→ **WHAT YOU HAVE TO DO**
Please repeat the data exactly. Any picture in it stays out.

→ **EXERCISE DATA**
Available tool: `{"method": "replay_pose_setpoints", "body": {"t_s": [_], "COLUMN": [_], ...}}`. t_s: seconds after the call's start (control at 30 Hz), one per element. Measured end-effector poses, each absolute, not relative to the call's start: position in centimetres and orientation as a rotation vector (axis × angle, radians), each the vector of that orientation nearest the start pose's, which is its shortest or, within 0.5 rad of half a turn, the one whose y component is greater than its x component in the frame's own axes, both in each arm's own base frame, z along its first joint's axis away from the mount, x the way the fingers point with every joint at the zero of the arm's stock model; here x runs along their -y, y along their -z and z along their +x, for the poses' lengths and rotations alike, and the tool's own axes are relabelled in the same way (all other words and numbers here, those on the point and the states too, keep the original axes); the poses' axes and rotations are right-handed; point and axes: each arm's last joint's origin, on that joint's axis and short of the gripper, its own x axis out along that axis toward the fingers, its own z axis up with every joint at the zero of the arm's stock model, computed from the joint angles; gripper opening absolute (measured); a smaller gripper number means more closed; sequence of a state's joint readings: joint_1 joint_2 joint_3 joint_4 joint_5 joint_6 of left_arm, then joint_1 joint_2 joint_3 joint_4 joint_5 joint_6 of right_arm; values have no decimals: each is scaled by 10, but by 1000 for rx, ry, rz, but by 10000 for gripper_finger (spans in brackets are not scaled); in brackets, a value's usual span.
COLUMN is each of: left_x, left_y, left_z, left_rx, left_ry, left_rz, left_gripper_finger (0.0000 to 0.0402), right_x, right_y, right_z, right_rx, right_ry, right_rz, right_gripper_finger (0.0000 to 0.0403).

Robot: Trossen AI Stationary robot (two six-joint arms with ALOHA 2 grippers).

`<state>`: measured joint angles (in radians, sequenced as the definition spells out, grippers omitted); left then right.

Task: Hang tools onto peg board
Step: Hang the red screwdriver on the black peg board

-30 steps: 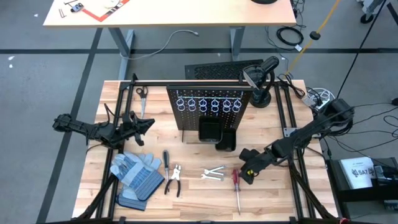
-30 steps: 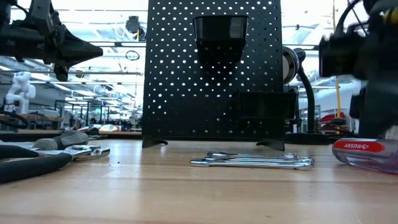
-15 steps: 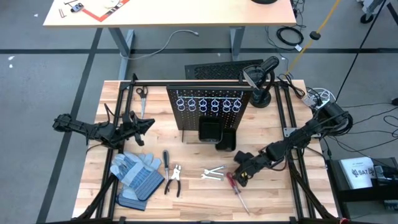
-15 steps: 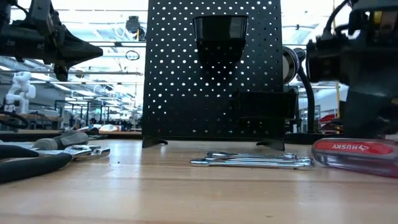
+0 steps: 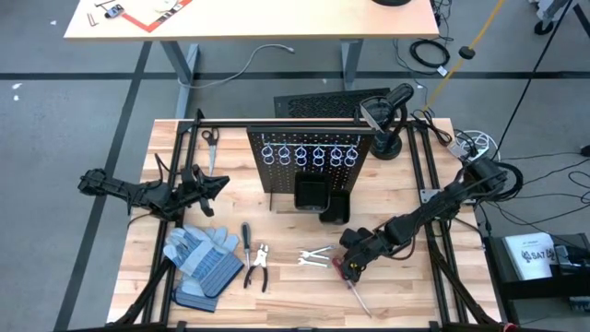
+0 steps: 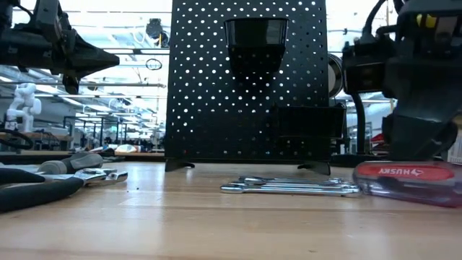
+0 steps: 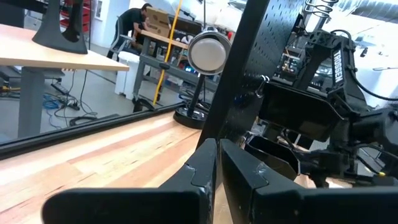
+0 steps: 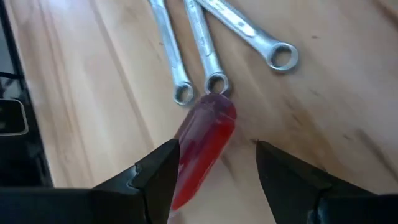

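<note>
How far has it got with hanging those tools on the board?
Nothing looks hung yet: the peg board rings show empty. In hand: the open right gripper straddles the red-handled screwdriver on the table, not yet gripping. Left to do: wrenches, pliers and the grey-handled screwdriver. The left gripper waits shut.

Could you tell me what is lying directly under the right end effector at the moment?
The red-handled screwdriver lies on the wooden table between the open right end effector fingers; part of its handle is hidden behind one finger.
</note>
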<state>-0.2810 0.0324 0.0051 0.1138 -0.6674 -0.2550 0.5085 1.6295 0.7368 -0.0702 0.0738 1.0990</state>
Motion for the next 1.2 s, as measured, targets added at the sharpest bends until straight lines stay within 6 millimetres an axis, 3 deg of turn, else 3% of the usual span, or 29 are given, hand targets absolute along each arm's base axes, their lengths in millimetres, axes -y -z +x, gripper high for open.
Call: {"method": "replay_pose_setpoints", "body": {"t_s": [0.23,0.47,0.67,0.9,1.2], "left_x": [9,9,9,9,9], "left_y": [-173,-173,-173,-174,-174], "left_z": [94,94,94,94,94], "left_rx": [127,126,127,133,134], "left_ry": [-375,-375,-375,-374,-374], "left_rz": [-292,-291,-292,-296,-297], "left_gripper_finger": [31,31,31,31,31], "right_x": [-144,-141,-139,-132,-119], "right_y": [-126,-127,-128,-145,-182], "right_z": [264,255,249,239,205], "right_rx": [-1106,-1155,-1197,-1204,-1266], "right_ry": [194,264,212,91,215], "right_rz": [628,563,423,234,310], "right_gripper_finger": [208,208,208,208,208]}}
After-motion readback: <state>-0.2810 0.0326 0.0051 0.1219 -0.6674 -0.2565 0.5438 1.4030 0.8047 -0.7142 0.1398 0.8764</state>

→ **ANSWER TO THIS PROBLEM**
Available tool: `{"method": "replay_pose_setpoints", "body": {"t_s": [_], "COLUMN": [_], ...}}`. t_s: seconds after the call's start (control at 30 Hz), one per element. Measured end-effector poses, each absolute, not relative to the call's start: position in centimetres and orientation as a rotation vector (axis × angle, radians), each the vector of that orientation nearest the start pose's, which is its shortest or, within 0.5 rad of half a turn, the one whose y component is greater than its x component in the frame's own axes, both in each arm's own base frame, z along its first joint's axis away from the mount, x the way the fingers point with every joint at the zero of the arm's stock model; here x runs along their -y, y along their -z and z along their +x, for the poses' lengths and rotations alike, and the tool's own axes are relabelled in the same way (all other words and numbers here, those on the point and the states too, keep the original axes); the poses' axes and rotations are right-handed; point and axes: each arm's last joint's origin, on that joint's axis and short of the gripper, its own x axis out along that axis toward the fingers, its own z axis up with every joint at the zero of the arm's stock model, computed from the joint angles; gripper opening absolute (measured); a smaller gripper number means more closed; sequence of a state's joint readings: joint_1 joint_2 joint_3 joint_4 joint_5 joint_6 of left_arm, then joint_1 joint_2 joint_3 joint_4 joint_5 joint_6 of right_arm; values have no decimals: each is scaled by 10, but by 1000 for rx, ry, rz, but by 10000 for gripper_finger (spans in brackets are not scaled); in brackets, a value's usual span.
COLUMN is each of: left_x, left_y, left_z, left_rx, left_ry, left_rz, left_gripper_finger (0.0000 to 0.0402), right_x, right_y, right_z, right_rx, right_ry, right_rz, right_gripper_finger (0.0000 to 0.0403).

Robot: Trossen AI Stationary robot (two six-joint arms with ALOHA 2 grippers).

`<state>`: measured joint angles (in radians, sequenced as the definition spells out, grippers omitted); left then right.

Task: Hang tools onto peg board
Step: Hang the red screwdriver on the black peg board

-30 steps: 
-30 steps: 
-15 steps: 
-15 steps: 
+0 steps: 
+0 steps: 
+0 steps: 
+0 steps: 

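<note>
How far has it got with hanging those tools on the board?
Nothing looks hung yet: the peg board rings show empty. In hand: the open right gripper straddles the red-handled screwdriver on the table, not yet gripping. Left to do: wrenches, pliers and the grey-handled screwdriver. The left gripper waits shut.

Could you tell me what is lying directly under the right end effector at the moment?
The red-handled screwdriver lies on the wooden table between the open right end effector fingers; part of its handle is hidden behind one finger.
</note>
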<state>-0.2810 0.0324 0.0051 0.1138 -0.6674 -0.2550 0.5085 1.6295 0.7368 -0.0702 0.0738 1.0990</state>
Motion for the next 1.2 s, as measured, targets added at the sharpest bends until straight lines stay within 6 millimetres an axis, 3 deg of turn, else 3% of the usual span, or 29 are given, hand targets absolute along each arm's base axes, their lengths in millimetres, axes -y -z +x, gripper high for open.
Call: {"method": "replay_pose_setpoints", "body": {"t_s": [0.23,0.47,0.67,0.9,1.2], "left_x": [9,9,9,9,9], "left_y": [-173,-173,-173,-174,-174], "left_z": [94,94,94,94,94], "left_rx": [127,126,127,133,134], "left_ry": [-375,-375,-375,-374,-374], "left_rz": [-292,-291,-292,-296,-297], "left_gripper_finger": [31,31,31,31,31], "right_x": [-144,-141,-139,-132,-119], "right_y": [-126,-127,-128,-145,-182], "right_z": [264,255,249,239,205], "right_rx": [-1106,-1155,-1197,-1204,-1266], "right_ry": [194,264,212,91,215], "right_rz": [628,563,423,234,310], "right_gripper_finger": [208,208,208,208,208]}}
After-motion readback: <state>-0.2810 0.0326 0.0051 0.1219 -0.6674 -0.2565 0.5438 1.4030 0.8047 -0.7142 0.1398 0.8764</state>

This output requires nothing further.